Enviada em 02/06/2021

A constituição federal de 1988, documento jurídico mais importante do país, prevê, em seu artigo 6°, o direito à saúde como inerente a todo cidadão brasileiro. Conquanto, tal prerrogativa não tem se reverberado com ênfase na prática quando se observa o culto à padronização corporal no Brasil, dificultando, deste modo, a universalização desse direito social tão importante. Diante dessa perspectiva, faz-se imperiosa a análise dos fatores que favorecem esse quadro.

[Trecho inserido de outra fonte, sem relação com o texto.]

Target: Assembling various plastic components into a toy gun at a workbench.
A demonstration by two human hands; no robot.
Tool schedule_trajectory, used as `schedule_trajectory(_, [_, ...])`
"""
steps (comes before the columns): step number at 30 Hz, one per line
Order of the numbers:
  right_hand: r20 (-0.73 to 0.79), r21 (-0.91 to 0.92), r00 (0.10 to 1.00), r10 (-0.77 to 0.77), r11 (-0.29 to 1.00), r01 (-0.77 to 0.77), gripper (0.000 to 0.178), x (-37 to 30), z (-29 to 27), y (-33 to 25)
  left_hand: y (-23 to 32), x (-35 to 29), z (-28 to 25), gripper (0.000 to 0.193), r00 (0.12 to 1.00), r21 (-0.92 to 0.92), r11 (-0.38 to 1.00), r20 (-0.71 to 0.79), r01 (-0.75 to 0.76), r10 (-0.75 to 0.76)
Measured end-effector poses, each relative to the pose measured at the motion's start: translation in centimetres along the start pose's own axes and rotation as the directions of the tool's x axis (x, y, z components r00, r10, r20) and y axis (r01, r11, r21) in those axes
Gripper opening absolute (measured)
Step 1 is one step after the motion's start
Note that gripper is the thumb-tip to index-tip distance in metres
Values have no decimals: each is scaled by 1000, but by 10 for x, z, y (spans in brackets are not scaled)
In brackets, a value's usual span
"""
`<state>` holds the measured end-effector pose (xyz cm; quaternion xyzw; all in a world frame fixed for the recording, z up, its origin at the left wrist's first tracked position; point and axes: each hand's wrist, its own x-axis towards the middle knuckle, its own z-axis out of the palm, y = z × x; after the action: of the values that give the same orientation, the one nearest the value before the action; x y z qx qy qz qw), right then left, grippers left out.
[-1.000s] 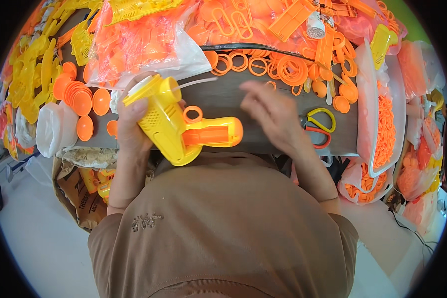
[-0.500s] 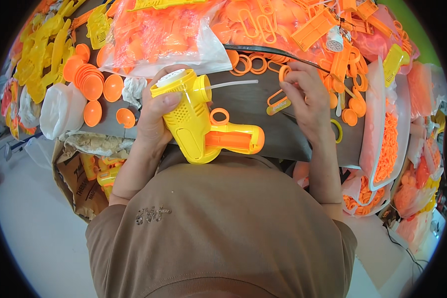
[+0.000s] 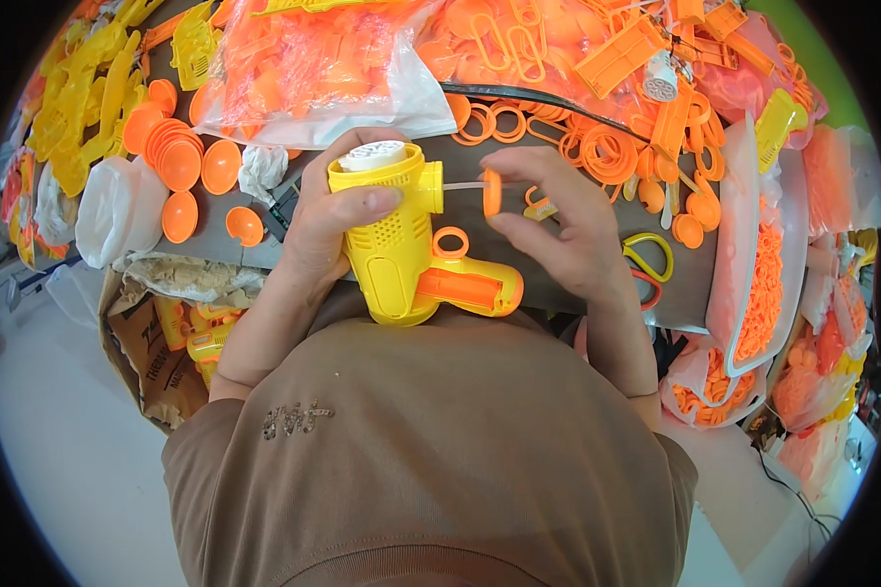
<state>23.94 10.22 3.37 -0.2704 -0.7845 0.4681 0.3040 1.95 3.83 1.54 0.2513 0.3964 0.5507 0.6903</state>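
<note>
— Toy gun (image 3: 411, 245), yellow plastic with an orange trigger and orange grip, is held just above the near edge of the tabletop (image 3: 578, 293), close to the person's chest.

— Who has it?

— The left hand (image 3: 328, 220) wraps its barrel, fingers curled tight round the perforated body, thumb across the top. A thin clear tube (image 3: 463, 186) sticks out of the muzzle.

— And the other hand?

— The right hand (image 3: 568, 235) pinches a small orange disc (image 3: 492, 192) between thumb and fingertips, fingers narrow, the disc sitting at the tube's end.

— What lies around?

— Orange rings (image 3: 597, 152) are spread past the right hand toward the far edge. Yellow-handled scissors (image 3: 648, 256) lie just right of the wrist. Orange caps (image 3: 181, 161) cluster near the left edge, and a clear bag of orange parts (image 3: 313, 68) sits at the far edge.
</note>
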Motion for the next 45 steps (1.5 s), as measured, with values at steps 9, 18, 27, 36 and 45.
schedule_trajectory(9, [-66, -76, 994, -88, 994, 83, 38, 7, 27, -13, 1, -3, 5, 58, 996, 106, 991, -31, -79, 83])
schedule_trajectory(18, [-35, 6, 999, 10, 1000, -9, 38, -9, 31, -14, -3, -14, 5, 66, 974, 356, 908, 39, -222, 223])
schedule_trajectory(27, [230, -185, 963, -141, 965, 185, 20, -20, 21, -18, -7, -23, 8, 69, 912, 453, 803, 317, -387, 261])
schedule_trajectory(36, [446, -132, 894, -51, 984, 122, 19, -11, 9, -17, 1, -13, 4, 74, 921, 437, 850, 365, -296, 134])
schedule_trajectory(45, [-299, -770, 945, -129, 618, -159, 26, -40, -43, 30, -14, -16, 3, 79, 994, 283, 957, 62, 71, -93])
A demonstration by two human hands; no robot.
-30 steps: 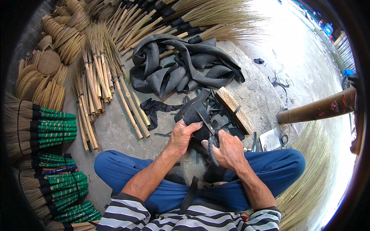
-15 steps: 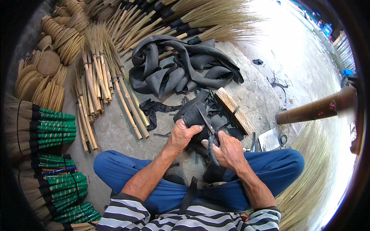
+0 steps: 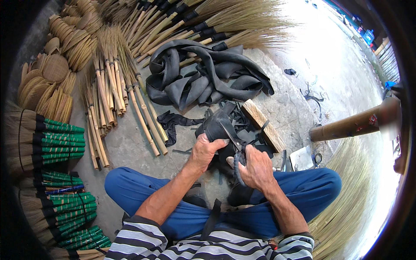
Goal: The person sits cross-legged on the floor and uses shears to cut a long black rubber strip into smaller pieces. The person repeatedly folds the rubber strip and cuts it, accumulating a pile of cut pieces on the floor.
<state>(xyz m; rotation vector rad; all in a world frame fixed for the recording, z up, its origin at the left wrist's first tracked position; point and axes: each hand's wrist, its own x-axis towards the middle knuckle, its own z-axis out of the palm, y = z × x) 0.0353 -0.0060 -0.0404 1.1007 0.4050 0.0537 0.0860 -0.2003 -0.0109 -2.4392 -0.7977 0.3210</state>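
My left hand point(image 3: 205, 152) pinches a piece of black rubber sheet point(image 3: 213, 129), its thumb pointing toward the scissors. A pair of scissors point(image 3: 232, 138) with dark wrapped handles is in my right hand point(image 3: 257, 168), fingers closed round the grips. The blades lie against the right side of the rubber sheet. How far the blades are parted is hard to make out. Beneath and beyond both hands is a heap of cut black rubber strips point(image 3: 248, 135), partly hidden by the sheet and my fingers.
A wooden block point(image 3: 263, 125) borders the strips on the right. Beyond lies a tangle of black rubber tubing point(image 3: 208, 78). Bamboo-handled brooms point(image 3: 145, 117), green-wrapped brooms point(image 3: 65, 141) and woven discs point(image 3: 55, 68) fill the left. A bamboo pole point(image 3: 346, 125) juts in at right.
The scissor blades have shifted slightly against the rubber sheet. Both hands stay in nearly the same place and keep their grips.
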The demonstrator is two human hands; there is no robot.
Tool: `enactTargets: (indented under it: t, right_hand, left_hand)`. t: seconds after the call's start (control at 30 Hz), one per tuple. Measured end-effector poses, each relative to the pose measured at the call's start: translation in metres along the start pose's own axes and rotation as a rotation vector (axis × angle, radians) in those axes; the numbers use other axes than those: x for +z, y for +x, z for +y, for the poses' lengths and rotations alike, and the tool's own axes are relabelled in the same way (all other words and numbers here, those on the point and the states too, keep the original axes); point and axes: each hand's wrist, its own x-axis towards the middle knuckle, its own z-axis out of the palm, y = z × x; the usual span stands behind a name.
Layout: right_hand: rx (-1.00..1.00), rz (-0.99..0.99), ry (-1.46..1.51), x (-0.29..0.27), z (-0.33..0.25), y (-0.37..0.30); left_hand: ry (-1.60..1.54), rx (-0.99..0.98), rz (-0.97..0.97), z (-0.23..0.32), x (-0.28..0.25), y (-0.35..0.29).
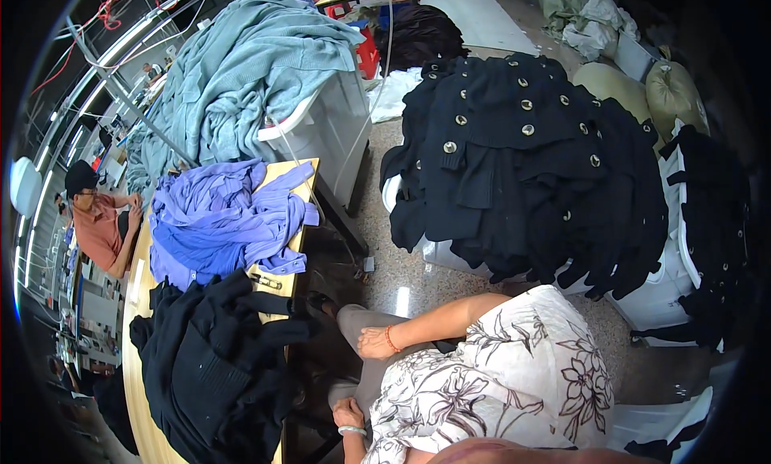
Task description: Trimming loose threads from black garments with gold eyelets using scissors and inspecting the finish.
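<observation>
My right hand (375, 343), with a red bead bracelet at the wrist, lies flat on my grey-trousered thigh. Lower in the view, my left hand (348, 413) rests near the other knee, a pale bangle on its wrist. Both hands have their fingers laid out and hold nothing. Beside them, at the table edge, is a heap of black knit garments (213, 376); one sleeve hangs over toward my legs. Farther along the wooden table (138, 303) lies a pile of purple cardigans (229, 215). Between the piles sits a small dark, brass-toned metal tool (266, 282).
A grey bin (337, 134) overflows with grey-green knitwear (241, 70). Black garments with metallic buttons (522, 159) cover a white bin to the right. Tied sacks (673, 94) stand at the back right. Across the table, a person in an orange shirt (98, 231) sits.
</observation>
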Motion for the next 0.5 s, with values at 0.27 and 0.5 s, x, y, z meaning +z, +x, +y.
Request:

Em uma primeira análise, deve-se ressaltar a ausência de medidas governamentais para combater o culto à padronização corporal no Brasil. Nesse sentido, à busca pela padronização corporal leva a transtornos alimentare como: anorexia, bulimia e vigorexia. Que causam sintomas como a perda intensa de peso e transtornos psícológicos . Essa conjuntura, segundo as ideias do filósofo contratualista John Locke, configura-se como uma violação do “contrato social”, já que o Estado não cumpre sua função de garantir que os cidadãos desfrutem de direitos indispensáveis, como a saúde, o que, infelizmente, é evidente no país.

Depreende-se, portanto, a necessidade de se combater esses obstáculos. Para isso, é imprescindível que o Ministério da Saúde, por intermédio da realização de mutirões mostrando os efeitos positivos da prática de exercícios físicos com moderação e os efeitos negativos de uma vida sedentária ou obcecada pelo corpo, tendo em vista a diminuição e prevenção de casos de distúrbios alimentares e psicológicos provenientes da padronização do corpo e da beleza, a fim de abolir o preconceito causado pela visão negativa de não se encaixar nos padrões corporal. Assim, se consolidará uma sociedade mais justa, onde o Estado desempenha corretamente seu “contrato social”, tal como afirma John Locke.